• _What is needed_
Print all the data that follows exactly, images excluded.
[Opening Data excerpts section]
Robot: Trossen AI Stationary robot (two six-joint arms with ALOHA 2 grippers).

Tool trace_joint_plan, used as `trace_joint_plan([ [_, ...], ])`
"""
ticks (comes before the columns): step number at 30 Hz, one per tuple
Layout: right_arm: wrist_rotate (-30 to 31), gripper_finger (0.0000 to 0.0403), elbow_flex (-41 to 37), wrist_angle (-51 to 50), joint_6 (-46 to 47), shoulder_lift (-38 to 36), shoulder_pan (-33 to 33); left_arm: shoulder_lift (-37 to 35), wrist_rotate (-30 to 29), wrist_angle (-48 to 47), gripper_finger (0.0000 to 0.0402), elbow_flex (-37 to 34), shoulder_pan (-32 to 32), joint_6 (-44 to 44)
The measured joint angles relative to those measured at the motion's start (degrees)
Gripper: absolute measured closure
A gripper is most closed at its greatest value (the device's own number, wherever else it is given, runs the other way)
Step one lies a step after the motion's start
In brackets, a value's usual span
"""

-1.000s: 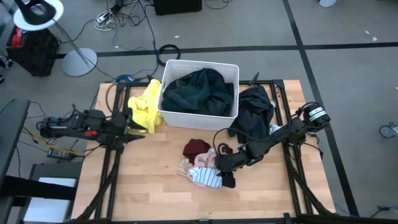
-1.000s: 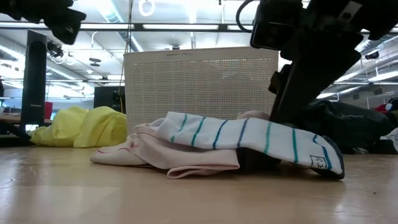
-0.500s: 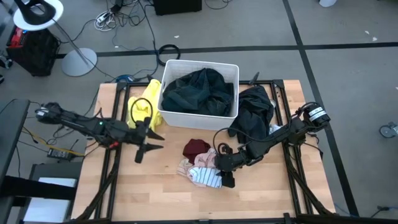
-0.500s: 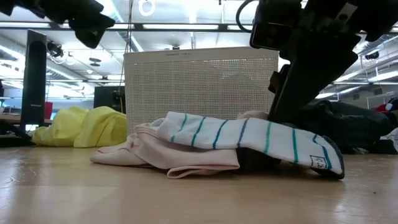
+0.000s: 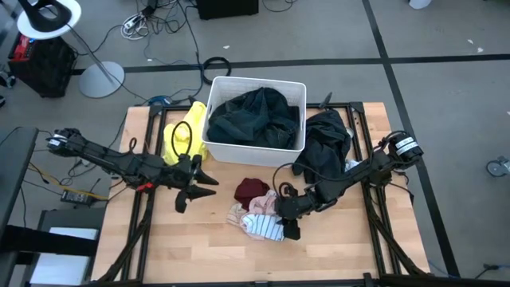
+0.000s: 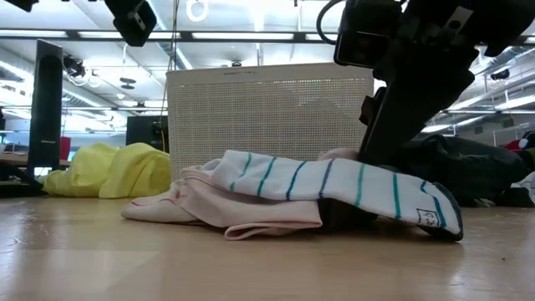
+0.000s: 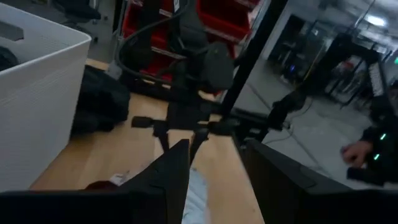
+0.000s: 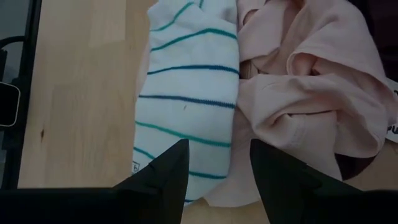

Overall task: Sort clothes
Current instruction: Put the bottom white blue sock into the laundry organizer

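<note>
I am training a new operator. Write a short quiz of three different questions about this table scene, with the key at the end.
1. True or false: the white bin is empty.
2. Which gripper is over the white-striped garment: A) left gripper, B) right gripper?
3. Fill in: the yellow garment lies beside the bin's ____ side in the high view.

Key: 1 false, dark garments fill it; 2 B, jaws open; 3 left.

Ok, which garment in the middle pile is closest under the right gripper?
The white striped one. The open right gripper hangs right above it, at the pile's front edge. The pink garment lies beside it, and the maroon one sits farther back toward the bin.
</note>
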Motion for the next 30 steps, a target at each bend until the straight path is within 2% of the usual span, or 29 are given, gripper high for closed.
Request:
trace_joint_plan([
  [4,0.0,0.0231,0.0,0.2,0.1,0.0,0.0,0.0,-0.8,0.5,0.0239,0.0,0.5,-3.0],
  [12,0.0,0.0234,-1.7,0.9,-1.0,0.0,-0.5,0.0,-2.0,0.4,0.0238,0.0,0.0,6.1],
  [16,-1.3,0.0249,-3.4,4.1,-0.1,0.1,-0.5,0.0,-2.4,0.3,0.0239,0.0,0.0,6.0],
  [20,-2.7,0.0284,-3.4,6.4,-0.6,0.1,-0.5,0.0,-2.6,0.1,0.0238,0.0,0.0,4.6],
  [28,-3.7,0.0386,-3.4,6.7,-0.5,0.1,-0.7,0.0,-4.4,0.1,0.0239,0.0,0.0,4.7],
  [30,-4.9,0.0397,-3.4,7.2,-0.6,0.1,-0.7,0.0,-4.4,0.1,0.0238,0.0,0.0,4.7],
])
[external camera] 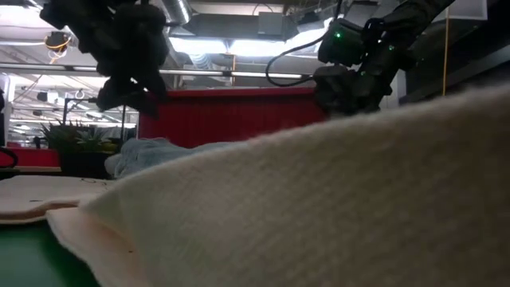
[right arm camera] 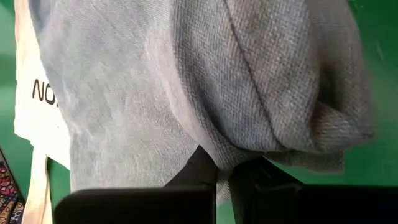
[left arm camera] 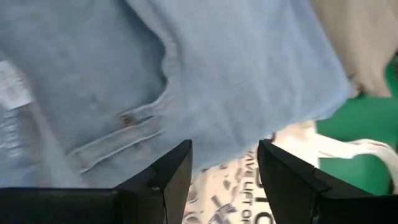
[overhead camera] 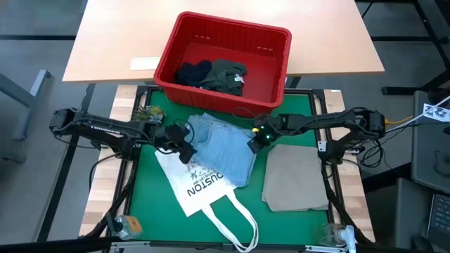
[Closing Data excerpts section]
• _Task answer_
Robot: Trossen AI Stationary robot (two six-joint arms with ALOHA 2 grippers).

Tool trace_joint_plan, used as `trace_joint_plan([ [_, ...], ])`
"""
ticks (comes before the columns): step number at 30 Hz, one per tuple
Layout: right_arm: wrist_rotate (-30 to 31), gripper_finger (0.0000 to 0.0403), elbow_flex (-41 to 37), wrist_angle (-51 to 50), joint_6 (-46 to 47), shoulder_lift (-38 to 36), shoulder_pan (-33 to 33); left_arm: shoulder_lift (-37 to 35), wrist_rotate (-30 to 29), wrist_angle (-48 to 47), gripper_finger (0.0000 to 0.0402), elbow_flex (-37 to 34), shoulder_pan (-32 to 32), joint_6 (-44 to 44)
The measured joint angles relative to those measured at the motion's start (degrees)
Gripper: absolute measured closure
A gripper is most closed at its greatest value (the device's own number, wherever else it is given, runs the other way)
Step one lies a step after the motion's start
In brackets, a value's usual span
"""

-1.000s: 
-1.000s: 
-0.500s: 
-0.500s: 
+0.000s: 
+0.000s: 
+0.000s: 
+0.000s: 

Overall task: Sort clothes
Current instruction: Put the bottom white blue sock into the laundry organizer

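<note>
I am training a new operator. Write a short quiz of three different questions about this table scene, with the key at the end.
1. True or false: the white bin is empty.
2. Which gripper is over the white-striped garment: A) left gripper, B) right gripper?
3. Fill in: the yellow garment lies beside the bin's ____ side in the high view.

Key: 1 false, dark garments fill it; 2 B, jaws open; 3 left.

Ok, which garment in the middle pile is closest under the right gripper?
The white striped one. The open right gripper hangs right above it, at the pile's front edge. The pink garment lies beside it, and the maroon one sits farther back toward the bin.
</note>
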Motion for the next 30 steps, a target at each bend until the straight path is within 2% of the usual span, or 29 are given, gripper high for closed.
Request:
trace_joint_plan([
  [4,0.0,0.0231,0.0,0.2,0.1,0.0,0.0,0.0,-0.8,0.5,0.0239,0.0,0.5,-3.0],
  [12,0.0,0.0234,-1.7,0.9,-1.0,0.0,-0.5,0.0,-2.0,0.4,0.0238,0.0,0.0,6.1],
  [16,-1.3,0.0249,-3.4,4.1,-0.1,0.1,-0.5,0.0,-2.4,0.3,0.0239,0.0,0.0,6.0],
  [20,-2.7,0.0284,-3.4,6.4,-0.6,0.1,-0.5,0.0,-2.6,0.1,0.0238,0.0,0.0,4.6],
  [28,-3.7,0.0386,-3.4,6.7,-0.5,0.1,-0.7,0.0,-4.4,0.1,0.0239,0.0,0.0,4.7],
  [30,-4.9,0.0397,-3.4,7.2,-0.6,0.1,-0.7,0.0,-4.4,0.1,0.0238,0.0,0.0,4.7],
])
[external camera] 
[right arm camera] 
[left arm camera] 
[overhead camera] 

The output as shown is complete.